→ **About this exercise**
Line count for "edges": say how many lines of the data contain it, with no other text.

Data extracts Start Marker

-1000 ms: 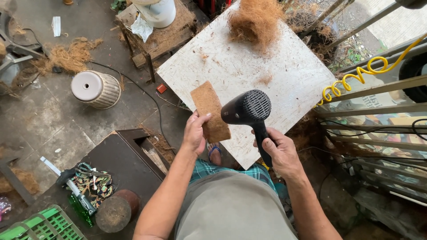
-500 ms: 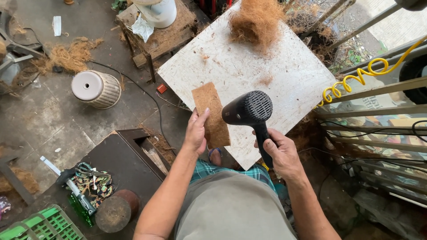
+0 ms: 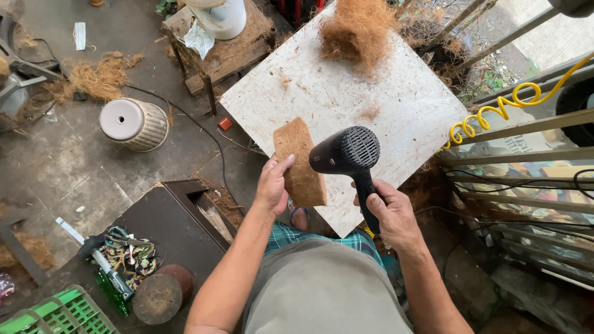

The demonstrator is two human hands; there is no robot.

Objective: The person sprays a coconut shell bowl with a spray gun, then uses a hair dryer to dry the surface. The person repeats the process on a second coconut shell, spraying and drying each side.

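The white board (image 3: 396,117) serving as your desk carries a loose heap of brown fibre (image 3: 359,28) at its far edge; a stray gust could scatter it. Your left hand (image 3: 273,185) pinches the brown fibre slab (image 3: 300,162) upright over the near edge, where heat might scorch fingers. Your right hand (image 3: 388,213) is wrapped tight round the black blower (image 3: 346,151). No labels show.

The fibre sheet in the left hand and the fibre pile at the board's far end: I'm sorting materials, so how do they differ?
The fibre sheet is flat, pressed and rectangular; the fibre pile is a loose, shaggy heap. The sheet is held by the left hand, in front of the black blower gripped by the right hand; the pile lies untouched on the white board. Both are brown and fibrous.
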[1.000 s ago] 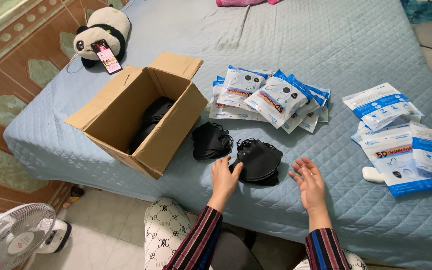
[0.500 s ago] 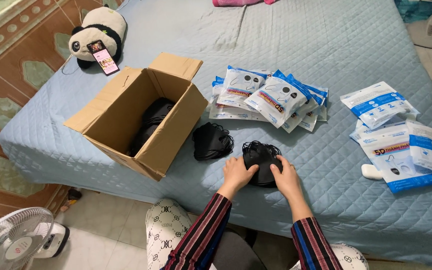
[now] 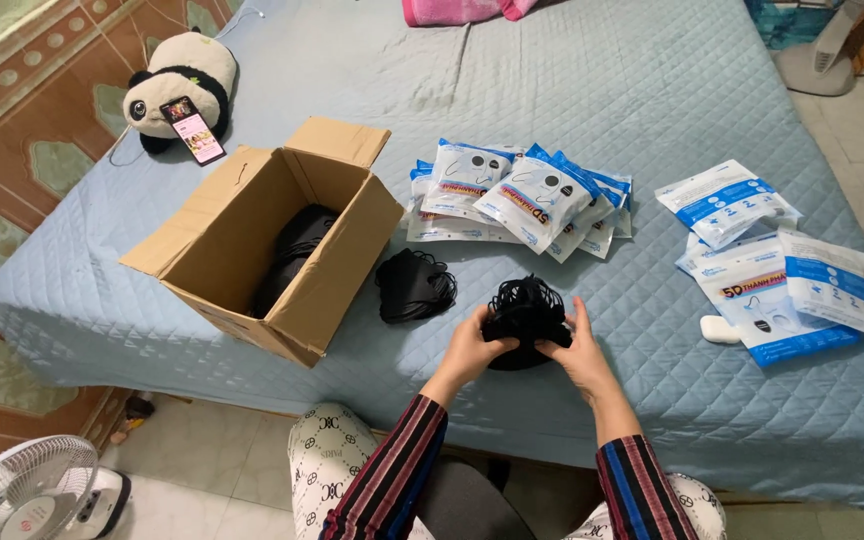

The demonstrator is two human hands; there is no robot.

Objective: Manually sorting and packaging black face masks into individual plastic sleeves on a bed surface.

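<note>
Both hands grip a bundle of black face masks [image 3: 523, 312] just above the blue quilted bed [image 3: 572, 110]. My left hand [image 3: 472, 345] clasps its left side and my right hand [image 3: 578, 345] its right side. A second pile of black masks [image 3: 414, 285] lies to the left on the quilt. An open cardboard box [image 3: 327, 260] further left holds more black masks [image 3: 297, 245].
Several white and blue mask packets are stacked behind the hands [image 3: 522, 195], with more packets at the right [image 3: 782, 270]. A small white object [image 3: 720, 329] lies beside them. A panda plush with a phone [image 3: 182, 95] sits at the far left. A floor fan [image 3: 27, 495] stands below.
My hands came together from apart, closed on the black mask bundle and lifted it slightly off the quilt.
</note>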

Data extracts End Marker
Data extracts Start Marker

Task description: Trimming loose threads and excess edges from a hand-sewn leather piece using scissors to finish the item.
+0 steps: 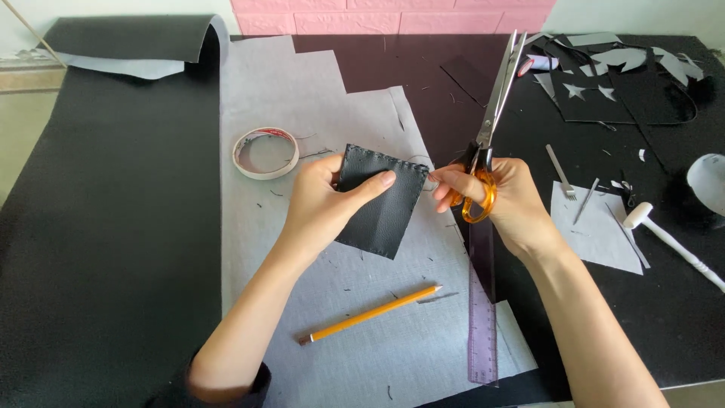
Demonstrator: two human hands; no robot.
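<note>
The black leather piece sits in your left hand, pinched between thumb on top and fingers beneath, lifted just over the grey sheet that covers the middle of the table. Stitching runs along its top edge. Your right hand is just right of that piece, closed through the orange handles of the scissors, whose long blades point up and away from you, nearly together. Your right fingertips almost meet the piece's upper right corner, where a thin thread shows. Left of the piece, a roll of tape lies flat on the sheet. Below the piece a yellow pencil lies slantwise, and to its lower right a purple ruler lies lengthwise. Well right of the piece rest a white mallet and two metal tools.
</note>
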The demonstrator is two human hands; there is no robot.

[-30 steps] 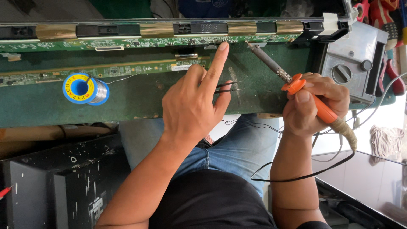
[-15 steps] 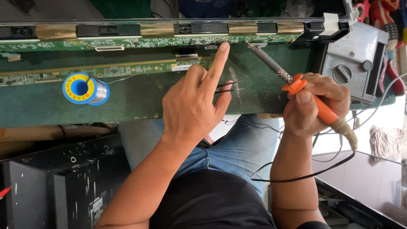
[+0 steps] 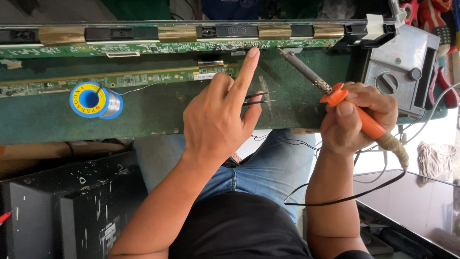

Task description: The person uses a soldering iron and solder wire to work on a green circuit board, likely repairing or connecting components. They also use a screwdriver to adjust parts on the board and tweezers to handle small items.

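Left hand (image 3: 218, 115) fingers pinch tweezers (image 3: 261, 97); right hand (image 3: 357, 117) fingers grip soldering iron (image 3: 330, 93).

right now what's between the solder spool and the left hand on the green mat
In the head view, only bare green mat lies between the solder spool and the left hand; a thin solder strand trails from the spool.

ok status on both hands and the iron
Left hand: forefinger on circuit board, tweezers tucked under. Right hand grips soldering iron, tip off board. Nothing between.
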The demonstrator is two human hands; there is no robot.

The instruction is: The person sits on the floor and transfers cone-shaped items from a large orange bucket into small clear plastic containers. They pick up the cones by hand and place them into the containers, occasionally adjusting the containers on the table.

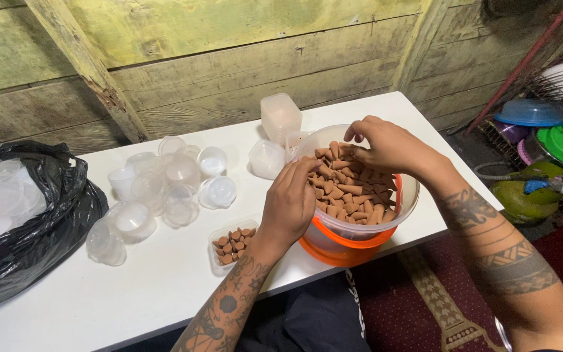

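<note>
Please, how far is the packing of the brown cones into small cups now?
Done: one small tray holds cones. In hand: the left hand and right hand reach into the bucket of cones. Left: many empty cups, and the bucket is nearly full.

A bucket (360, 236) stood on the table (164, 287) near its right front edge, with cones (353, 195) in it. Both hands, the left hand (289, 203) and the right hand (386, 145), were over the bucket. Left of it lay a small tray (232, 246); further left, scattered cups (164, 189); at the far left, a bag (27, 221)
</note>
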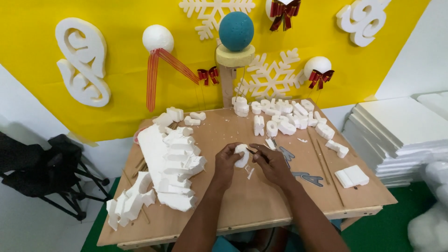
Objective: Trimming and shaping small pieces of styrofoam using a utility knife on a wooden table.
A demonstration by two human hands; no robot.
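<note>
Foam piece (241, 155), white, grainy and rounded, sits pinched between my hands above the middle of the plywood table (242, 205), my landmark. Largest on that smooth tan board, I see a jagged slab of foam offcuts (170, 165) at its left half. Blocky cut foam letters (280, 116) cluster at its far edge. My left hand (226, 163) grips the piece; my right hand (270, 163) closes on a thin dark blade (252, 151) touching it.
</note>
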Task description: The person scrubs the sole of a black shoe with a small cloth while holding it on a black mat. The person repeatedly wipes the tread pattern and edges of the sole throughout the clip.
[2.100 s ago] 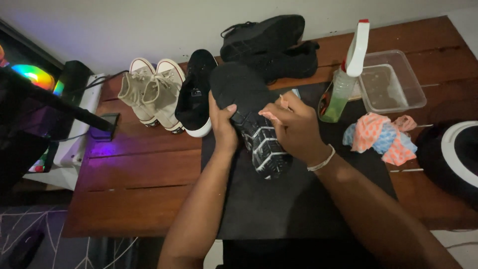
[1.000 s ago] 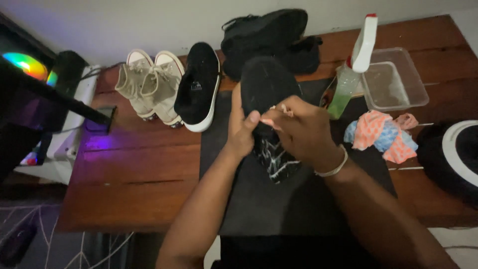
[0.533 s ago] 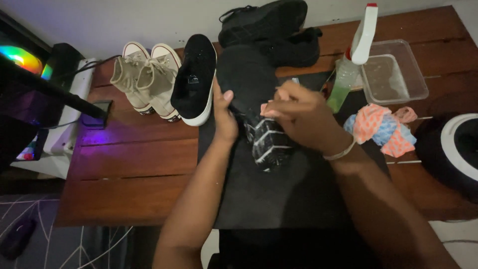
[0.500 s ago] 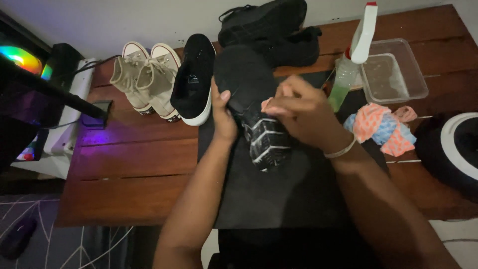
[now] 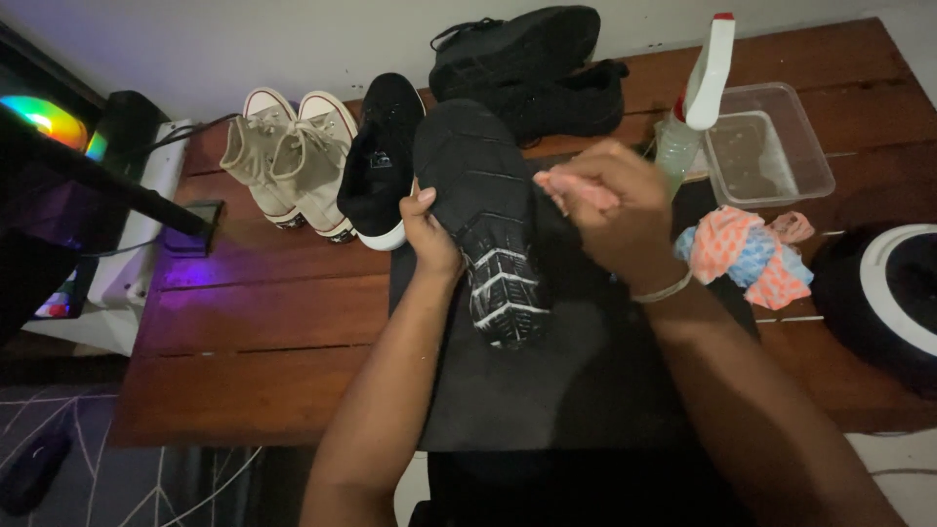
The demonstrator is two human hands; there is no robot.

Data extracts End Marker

→ **Reply to the task**
2